J-POP、Jリーグ、J-ビーフ…とJ〜と付くものは多くあるが、J-デステクノなんぞ聞いたことがない。なんぞ、それは?ということだが、その前に「デステクノ」の説明をしないといけない。時は大きくさかのぼって'90くらい。まだまだテクノの黎明期。ジャンルの細分化もなく、「ハウスの激しいやつ」くらいの印象か、YMOのテクノポップの今(90年自分の)風解釈か、といった時代。この頃、UKでブレイクビーツ・テクノというものが火が付き、ベルギーではニュービートとよばれたテクノのムーブメントに火が付いていた。そして日本はバブル真っ直中。日商岩井が芝浦に作った「ジュリアナ東京」、今でこそお立ち台・ボディコン・扇子という、風俗面ばかりがクローズアップされているが、ヨーロッパの最先端のダンスミュージックを輸入するという明確なコンセプトの元に運営されていたのだ。

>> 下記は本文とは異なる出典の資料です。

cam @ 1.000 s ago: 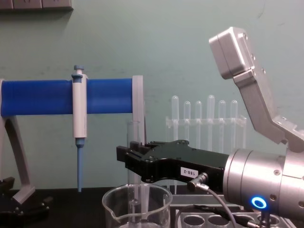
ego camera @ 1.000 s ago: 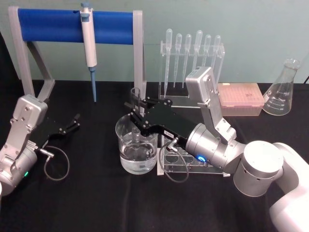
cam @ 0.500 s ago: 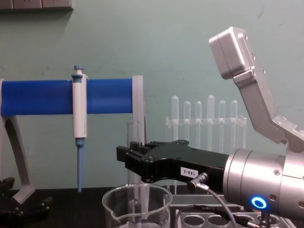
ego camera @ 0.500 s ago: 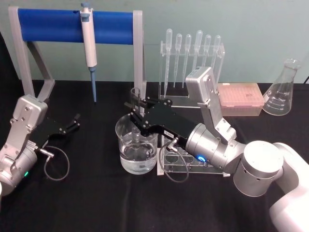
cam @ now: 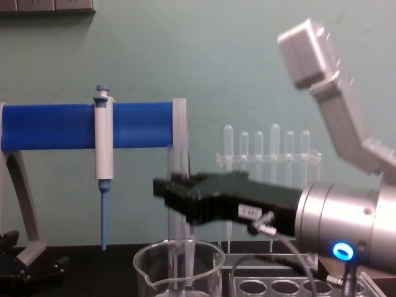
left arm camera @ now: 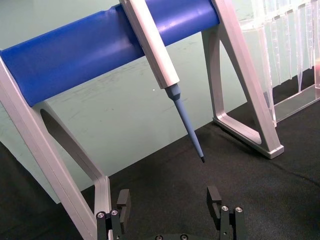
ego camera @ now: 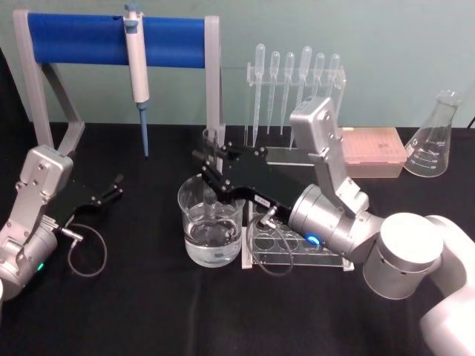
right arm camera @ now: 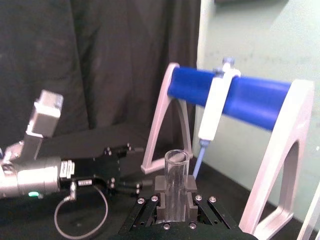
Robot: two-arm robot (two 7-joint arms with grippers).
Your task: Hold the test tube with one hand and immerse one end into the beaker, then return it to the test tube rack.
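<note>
Over the beaker sits my right gripper, jaws clamped on the test tube, which stands upright w/ its lower end down inside the beaker. Judging by that, I'm at the immersion step or just starting to lift out; the chest view is smeared around my hand, so I can't say which for sure.

Next move, as I read it: raise the tube straight up till its round bottom clears the beaker rim, then carry it to the rack w/ round holes just beside the beaker, on my right arm's side.

Head view shows liquid in the beaker and the tube's end inside the glass. Right wrist view gives what that one can't: the tube's open mouth standing proud of my pads, seated square between them.

My left gripper is parked well away from the beaker, on the side away from the rack, jaws wide and holding nothing.
</note>
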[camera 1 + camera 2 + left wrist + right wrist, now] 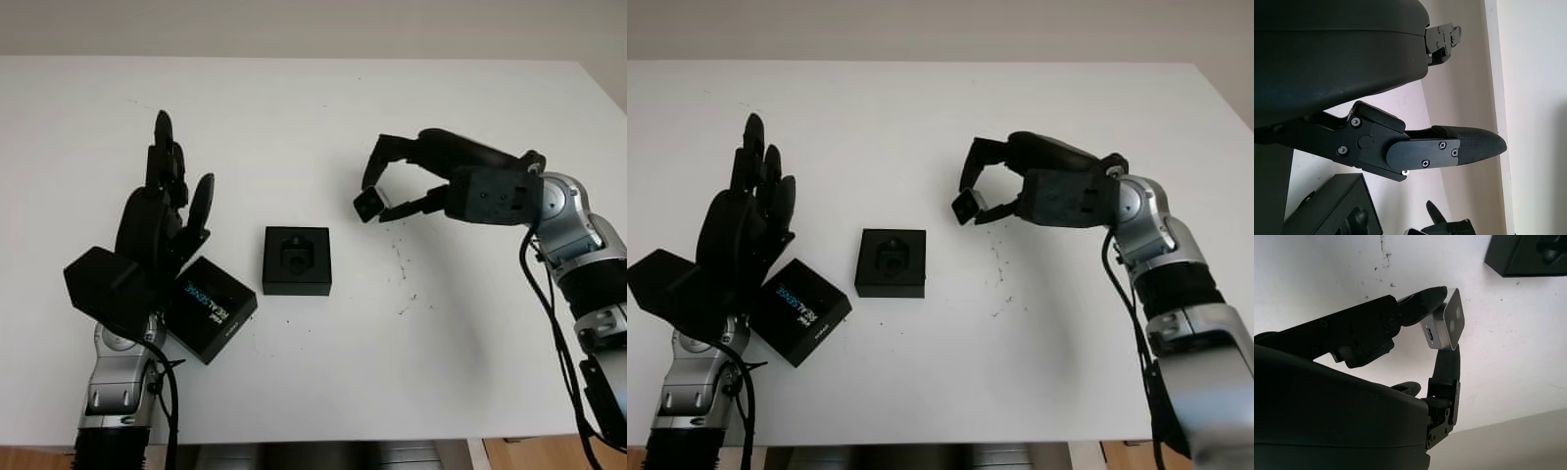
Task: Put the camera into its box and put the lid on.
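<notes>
A silver camera with a dark lens face is seen. The box is black, its lid black with blue-and-white lettering, on a white worktop flecked with dark specks.

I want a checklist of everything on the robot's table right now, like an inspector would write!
Surface: white table, small dark specks right of the box.
Job's things: camera pinched in the right hand, above the table; open black box at the middle; lid lying left of it.
Clutter: nothing seen.
Hands: left hand open, beside the lid.
Cables: black cable along the right arm.
Surroundings: pale wall behind.
</notes>
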`<act>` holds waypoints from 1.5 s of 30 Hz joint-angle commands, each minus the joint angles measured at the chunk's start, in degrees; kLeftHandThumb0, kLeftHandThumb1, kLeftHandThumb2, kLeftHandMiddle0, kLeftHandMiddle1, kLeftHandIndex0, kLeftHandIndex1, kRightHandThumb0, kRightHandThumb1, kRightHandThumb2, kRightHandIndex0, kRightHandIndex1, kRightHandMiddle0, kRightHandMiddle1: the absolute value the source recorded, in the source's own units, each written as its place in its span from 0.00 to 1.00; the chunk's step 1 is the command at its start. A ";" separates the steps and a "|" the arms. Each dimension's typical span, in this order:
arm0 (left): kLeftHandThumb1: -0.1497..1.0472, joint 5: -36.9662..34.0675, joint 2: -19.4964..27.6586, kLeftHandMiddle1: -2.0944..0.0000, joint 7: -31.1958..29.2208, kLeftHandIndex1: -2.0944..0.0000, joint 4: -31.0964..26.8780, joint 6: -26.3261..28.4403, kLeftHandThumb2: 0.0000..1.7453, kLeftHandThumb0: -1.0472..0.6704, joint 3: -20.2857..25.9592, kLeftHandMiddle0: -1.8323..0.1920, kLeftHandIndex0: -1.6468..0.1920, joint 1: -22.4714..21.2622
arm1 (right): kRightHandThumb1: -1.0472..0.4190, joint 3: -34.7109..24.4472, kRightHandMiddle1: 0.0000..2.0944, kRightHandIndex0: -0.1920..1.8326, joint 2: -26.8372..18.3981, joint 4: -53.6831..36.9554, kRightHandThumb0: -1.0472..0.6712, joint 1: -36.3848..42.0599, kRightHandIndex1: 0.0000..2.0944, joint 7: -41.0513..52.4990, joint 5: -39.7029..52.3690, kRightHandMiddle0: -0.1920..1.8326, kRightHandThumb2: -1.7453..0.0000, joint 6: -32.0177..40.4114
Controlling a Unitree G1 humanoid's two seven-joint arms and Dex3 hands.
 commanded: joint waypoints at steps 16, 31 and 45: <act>1.00 -0.69 0.60 0.98 -0.61 0.99 -0.97 -0.34 0.27 0.15 0.51 1.00 1.00 0.98 | 0.01 -12.00 0.81 0.21 10.72 -15.76 0.40 12.36 0.03 -5.68 16.83 0.18 0.97 11.51; 1.00 -0.41 0.54 0.98 -0.57 0.99 -0.54 -0.27 0.28 0.15 0.35 1.00 1.00 0.62 | 0.00 -12.86 0.78 0.19 24.06 -32.35 0.34 23.13 0.02 -12.14 24.71 0.21 0.96 26.51; 1.00 -0.58 0.32 0.98 -0.40 0.99 0.18 -0.71 0.27 0.15 0.42 1.00 1.00 0.19 | 0.02 -9.82 0.82 0.21 30.93 -29.97 0.34 26.26 0.03 -13.05 23.66 0.24 0.97 23.13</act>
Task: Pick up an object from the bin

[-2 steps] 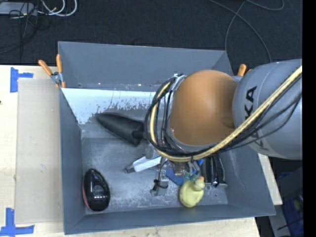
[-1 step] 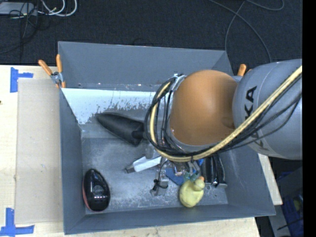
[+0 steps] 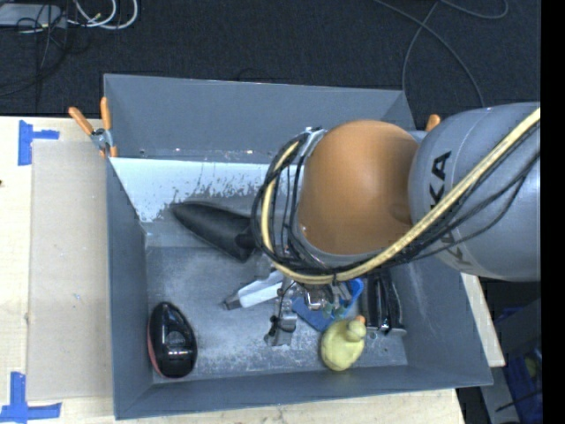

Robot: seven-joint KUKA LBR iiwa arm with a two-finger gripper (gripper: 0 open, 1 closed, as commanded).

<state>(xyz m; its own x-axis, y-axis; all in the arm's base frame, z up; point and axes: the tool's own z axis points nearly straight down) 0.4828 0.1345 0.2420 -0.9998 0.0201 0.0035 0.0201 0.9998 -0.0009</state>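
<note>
My gripper (image 3: 281, 325) reaches down below the orange cover to the bin floor, right of the middle. A white and grey elongated thing (image 3: 250, 294) lies just to its upper left, close beside it. A blue flat thing (image 3: 323, 314) lies right of the gripper, partly under the arm. A yellow rubber duck (image 3: 342, 344) sits beyond it, near the bin's front right corner.
A black computer mouse (image 3: 171, 339) lies in the front left corner. A black wedge-shaped thing (image 3: 214, 223) rests against the back wall at the left. A black narrow thing (image 3: 385, 306) lies by the right wall. The arm hides the middle right of the bin.
</note>
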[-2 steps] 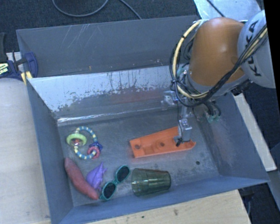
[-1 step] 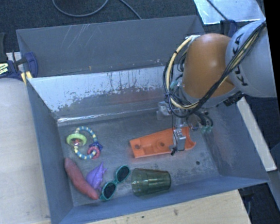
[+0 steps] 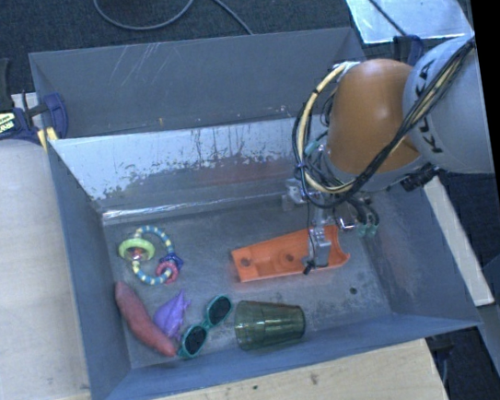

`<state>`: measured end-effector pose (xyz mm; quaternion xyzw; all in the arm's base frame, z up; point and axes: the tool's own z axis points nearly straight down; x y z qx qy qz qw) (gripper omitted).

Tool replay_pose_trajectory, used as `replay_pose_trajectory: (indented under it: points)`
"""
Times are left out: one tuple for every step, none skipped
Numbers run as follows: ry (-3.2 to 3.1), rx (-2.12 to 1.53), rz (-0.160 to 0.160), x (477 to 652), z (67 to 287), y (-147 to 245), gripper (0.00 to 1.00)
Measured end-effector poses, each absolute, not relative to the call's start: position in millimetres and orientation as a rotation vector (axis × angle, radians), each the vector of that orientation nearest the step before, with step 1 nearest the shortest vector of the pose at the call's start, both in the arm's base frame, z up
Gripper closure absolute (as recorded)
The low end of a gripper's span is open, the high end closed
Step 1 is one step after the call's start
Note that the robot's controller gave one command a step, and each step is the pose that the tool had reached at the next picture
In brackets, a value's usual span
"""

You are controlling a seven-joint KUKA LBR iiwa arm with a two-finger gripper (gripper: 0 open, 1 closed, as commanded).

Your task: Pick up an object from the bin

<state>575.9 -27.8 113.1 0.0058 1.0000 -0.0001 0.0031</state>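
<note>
My fingers [image 3: 318, 251] hang right of the frame's middle, over the right end of a flat orange plastic piece [image 3: 273, 259] lying on the floor of the grey bin [image 3: 224, 152]. My wrist, with its orange cover [image 3: 372, 115] and cables [image 3: 315, 138], hides their upper part. I cannot tell whether they are spread, pressed together or pinching the piece. Below it a dark green cup [image 3: 268, 322] lies on its side. Lower left lie teal sunglasses [image 3: 205, 325], a purple thing [image 3: 172, 314] I cannot name, a reddish oblong toy [image 3: 142, 320] and a ring of coloured beads [image 3: 151, 256].
</note>
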Motion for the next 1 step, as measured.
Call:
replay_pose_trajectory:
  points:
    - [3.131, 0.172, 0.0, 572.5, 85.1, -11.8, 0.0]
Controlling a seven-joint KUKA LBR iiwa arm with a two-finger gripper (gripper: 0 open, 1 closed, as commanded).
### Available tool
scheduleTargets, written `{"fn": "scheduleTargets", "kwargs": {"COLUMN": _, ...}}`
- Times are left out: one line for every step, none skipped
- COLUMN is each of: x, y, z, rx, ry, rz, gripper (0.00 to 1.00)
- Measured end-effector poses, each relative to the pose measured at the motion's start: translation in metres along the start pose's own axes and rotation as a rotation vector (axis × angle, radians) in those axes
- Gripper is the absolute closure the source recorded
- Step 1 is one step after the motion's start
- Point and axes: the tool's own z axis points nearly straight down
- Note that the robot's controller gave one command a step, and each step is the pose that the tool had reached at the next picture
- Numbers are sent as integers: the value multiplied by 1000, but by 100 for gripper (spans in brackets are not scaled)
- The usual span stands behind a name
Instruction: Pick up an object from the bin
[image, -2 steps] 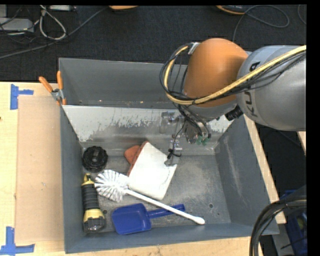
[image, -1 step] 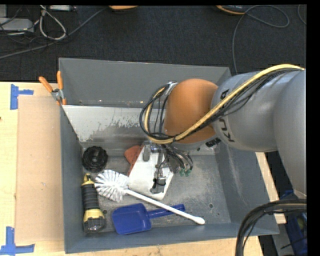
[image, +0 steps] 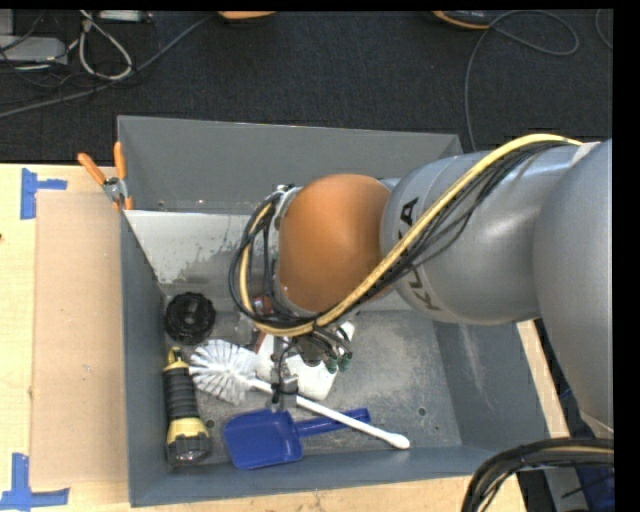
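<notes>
Arm (image: 480, 240): grey with an orange cover, reaching into the grey bin (image: 200, 170) from the right.
Pincer (image: 283, 380): low over the white brush's handle, just beside the bristle head; I cannot tell whether it is apart or together.
White brush (image: 226, 368): front half of the bin, head left, handle slanting front-right.
Blue scoop (image: 262, 440): just in front of the brush.
Black-and-yellow torch (image: 183, 412): along the left wall.
Black round cap (image: 189, 316): behind the torch.
</notes>
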Motion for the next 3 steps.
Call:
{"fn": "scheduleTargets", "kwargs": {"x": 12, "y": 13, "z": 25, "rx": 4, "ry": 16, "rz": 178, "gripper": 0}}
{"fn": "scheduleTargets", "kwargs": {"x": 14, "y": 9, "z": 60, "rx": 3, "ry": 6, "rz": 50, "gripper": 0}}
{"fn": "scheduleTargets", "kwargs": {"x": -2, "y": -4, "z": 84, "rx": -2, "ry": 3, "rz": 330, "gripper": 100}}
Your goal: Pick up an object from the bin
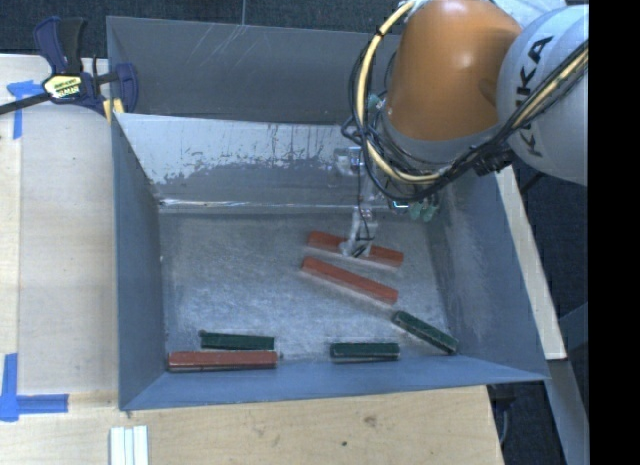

当然その当時そこでかかる音楽は上記の「テクノ」となる。お立ち台にボディコンという分かりやすいアイコンと、「トキオー!」の叫び声とともに、テクノは日本に上陸した。ヨーロッパでは実は局地的なブームでしかなかったこともあり、分かりやすいハッタリ感のあるオケヒットの音から想起される商業感・風俗感などが本当のクラブ音楽好きからは敬遠された。これらの音楽は様々な呼び名が付いた。その中のひとつが「デステクノ」だった!
インパクトのある響きでありながらも、どこかアホさを感じさせる絶妙なネーミングを誰が言い出したかは諸説ある。avexのフリーペーパー「ビートフリーク」で用いられた、WAVEの店員が名付けた…と。どちらにせよ「デステクノ」は日本でしか通用しないジャンル名であり、T99やL.A.Style、広義ではProdigyやAltern8までデステクノと強引に括った。日本得意の独自解釈である。
当時のテクノの進化は速く、オランダでは突然変異的にロッテルダムテクノとなり、UKではジャングルが生まれ…と90年代前半はテクノの進化が最も激しかった時期だ。色々なジャンルに細分化して、それぞれがシーンを作っているのが現在である。しかしながらこの時代の音はオールドスクール・ハードコア・テクノとも呼ばれ、愛好者はいまだに多い。今ではちょっと考えられないオケヒットの使い方やワンショットの声ネタ、女性ボーカルに男性ラップ、ブレイク部分にピアノ… 聞いていると頭に浮かんでは消えるお立ち台ボディコンのイメージに、完全に恥ずかしいジャンル、時代のあだ花となったデステクノ。細分化の波から取り残されて、デステクノはデステクノ1代限りで途絶えてしまったのだ。ダサいが憎めない、フロアをどうにか盛り上げようと必死な作曲者の姿が見えてしまう人間的な臭さのある未来の音楽、それがデステクノだ。
スピードキングクルーは当時から皆デステクノが大好きであったし、ナードコアも音的にはデステクノの影響を大きく受けている。いわば、スピードキングのルーツはデステクノだ。ならば一度、2008年の現在、改めてスピキンクルーでデステクノに向かったらどうなるか?ということで作られたのがこのコンピレーションCDであり、15年ごしの日本からのオマージュであり、今の時代にデステクノがあったら?を体現したこのコンピレーションの音を恥ずかしげもなくJ-デステクノと括ってみた。